Where the data below shows a picture, leave that picture out and copy the rest exactly.
· · ·
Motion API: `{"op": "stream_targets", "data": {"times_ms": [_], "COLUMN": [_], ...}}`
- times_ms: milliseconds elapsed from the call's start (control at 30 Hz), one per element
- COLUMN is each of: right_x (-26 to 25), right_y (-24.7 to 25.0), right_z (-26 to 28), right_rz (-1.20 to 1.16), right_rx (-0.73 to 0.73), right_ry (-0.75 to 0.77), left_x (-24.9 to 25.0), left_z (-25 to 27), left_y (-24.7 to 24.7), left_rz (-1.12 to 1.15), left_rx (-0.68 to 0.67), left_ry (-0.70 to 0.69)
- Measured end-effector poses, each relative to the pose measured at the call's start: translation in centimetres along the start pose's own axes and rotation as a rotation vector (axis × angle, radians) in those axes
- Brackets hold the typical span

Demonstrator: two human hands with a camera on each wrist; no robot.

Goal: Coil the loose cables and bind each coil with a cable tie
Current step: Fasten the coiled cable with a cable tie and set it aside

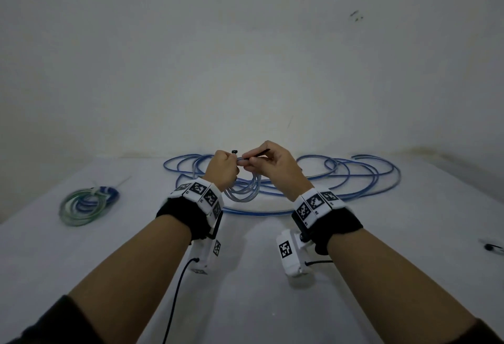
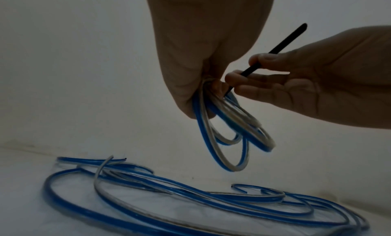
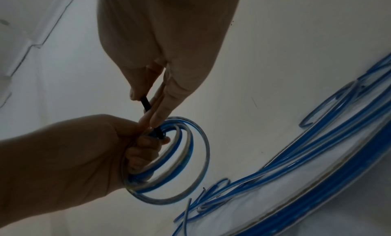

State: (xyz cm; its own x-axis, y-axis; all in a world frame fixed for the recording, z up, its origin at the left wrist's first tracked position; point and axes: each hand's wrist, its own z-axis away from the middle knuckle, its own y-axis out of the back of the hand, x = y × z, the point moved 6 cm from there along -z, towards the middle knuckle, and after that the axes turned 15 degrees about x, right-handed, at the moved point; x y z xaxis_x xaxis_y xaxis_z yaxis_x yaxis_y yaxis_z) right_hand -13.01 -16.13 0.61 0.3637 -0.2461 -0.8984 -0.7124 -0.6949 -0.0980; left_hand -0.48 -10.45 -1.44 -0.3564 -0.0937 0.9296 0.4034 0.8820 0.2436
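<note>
My left hand (image 1: 222,166) grips a small coil of blue and clear cable (image 1: 244,189), held up above the table; the coil (image 2: 228,130) hangs below its curled fingers. My right hand (image 1: 268,162) pinches a black cable tie (image 1: 256,154) right beside the left hand. In the left wrist view the tie (image 2: 273,50) slants up from the top of the coil between the right hand's fingertips. The right wrist view shows the tie (image 3: 148,105) running down into the coil (image 3: 180,164). The tie's head (image 1: 234,151) sticks up above the left fist.
Loose blue cables (image 1: 341,177) sprawl over the back of the white table (image 1: 259,289), against the wall. A bound coil of green and blue cable (image 1: 87,204) lies at the left. A small dark item (image 1: 491,247) lies at the right edge.
</note>
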Motion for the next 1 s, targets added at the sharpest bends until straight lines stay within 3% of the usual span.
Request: {"op": "stream_targets", "data": {"times_ms": [167,367,567,1000], "right_x": [0.4,0.9,1.2,2.0], "right_y": [-1.2,-1.5,-1.7,-2.1], "right_z": [-0.3,-0.6,-0.9,-0.5], "right_rz": [0.005,-0.01,-0.065,0.0], "right_rx": [-0.01,0.093,0.145,0.135], "right_ry": [-0.056,-0.072,-0.144,-0.246], "left_x": [-0.7,0.7,1.6,2.0], "left_z": [-0.2,0.5,0.8,1.2], "left_y": [1.1,2.0,3.3,3.5], "left_rz": [-0.02,-0.103,-0.084,-0.068], "left_rx": [0.006,0.064,0.146,0.115], "left_ry": [-0.02,-0.228,-0.3,-0.358]}}
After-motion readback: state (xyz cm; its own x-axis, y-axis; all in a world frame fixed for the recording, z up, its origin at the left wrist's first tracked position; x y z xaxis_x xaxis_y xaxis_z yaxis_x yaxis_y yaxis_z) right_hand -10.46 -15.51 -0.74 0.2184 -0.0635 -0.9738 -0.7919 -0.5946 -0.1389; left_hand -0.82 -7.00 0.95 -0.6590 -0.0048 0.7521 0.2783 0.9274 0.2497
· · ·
**ANSWER TO THE PROBLEM:**
Motion API: `{"op": "stream_targets", "data": {"times_ms": [_], "COLUMN": [_], ...}}`
- times_ms: milliseconds elapsed from the call's start (control at 30 Hz), one per element
- COLUMN is each of: right_x (-26 to 25), right_y (-24.7 to 25.0), right_z (-26 to 28), right_rz (-1.20 to 1.16), right_rx (-0.73 to 0.73), right_ry (-0.75 to 0.77), left_x (-24.9 to 25.0), left_z (-25 to 27), left_y (-24.7 to 24.7), left_rz (-1.12 to 1.15), left_rx (-0.68 to 0.67), left_ry (-0.70 to 0.69)
- Measured end-effector poses, each relative to the pose measured at the call's start: translation in centimetres along the start pose's own axes and rotation as a rotation vector (axis × angle, radians) in those axes
- Brackets hold the typical span

Demonstrator: two human hands with a camera on each wrist; no robot.

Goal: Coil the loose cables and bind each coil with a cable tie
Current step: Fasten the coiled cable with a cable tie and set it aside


State: (xyz cm; its own x-axis, y-axis; all in a world frame fixed for the recording, z up, its origin at the left wrist's first tracked position; point and axes: each hand's wrist, its own z-axis away from the middle knuckle, its own y-axis out of the back of the hand, x = y × z, the point moved 6 cm from there along -z, towards the middle knuckle, and after that the axes turned 15 degrees about x, right-handed, at the moved point; x y z xaxis_x xaxis_y xaxis_z yaxis_x yaxis_y yaxis_z) right_hand -13.01 -16.13 0.61 0.3637 -0.2461 -0.8984 -0.7124 -0.6949 -0.0980; left_hand -0.48 -10.45 -1.44 -0.3564 -0.0937 0.9296 0.4034 0.8820 0.2436
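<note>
My left hand (image 1: 222,166) grips a small coil of blue and clear cable (image 1: 244,189), held up above the table; the coil (image 2: 228,130) hangs below its curled fingers. My right hand (image 1: 268,162) pinches a black cable tie (image 1: 256,154) right beside the left hand. In the left wrist view the tie (image 2: 273,50) slants up from the top of the coil between the right hand's fingertips. The right wrist view shows the tie (image 3: 148,105) running down into the coil (image 3: 180,164). The tie's head (image 1: 234,151) sticks up above the left fist.
Loose blue cables (image 1: 341,177) sprawl over the back of the white table (image 1: 259,289), against the wall. A bound coil of green and blue cable (image 1: 87,204) lies at the left. A small dark item (image 1: 491,247) lies at the right edge.
</note>
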Motion for the next 1 s, targets added at the sharpest bends until straight lines stay within 3% of the usual span.
Request: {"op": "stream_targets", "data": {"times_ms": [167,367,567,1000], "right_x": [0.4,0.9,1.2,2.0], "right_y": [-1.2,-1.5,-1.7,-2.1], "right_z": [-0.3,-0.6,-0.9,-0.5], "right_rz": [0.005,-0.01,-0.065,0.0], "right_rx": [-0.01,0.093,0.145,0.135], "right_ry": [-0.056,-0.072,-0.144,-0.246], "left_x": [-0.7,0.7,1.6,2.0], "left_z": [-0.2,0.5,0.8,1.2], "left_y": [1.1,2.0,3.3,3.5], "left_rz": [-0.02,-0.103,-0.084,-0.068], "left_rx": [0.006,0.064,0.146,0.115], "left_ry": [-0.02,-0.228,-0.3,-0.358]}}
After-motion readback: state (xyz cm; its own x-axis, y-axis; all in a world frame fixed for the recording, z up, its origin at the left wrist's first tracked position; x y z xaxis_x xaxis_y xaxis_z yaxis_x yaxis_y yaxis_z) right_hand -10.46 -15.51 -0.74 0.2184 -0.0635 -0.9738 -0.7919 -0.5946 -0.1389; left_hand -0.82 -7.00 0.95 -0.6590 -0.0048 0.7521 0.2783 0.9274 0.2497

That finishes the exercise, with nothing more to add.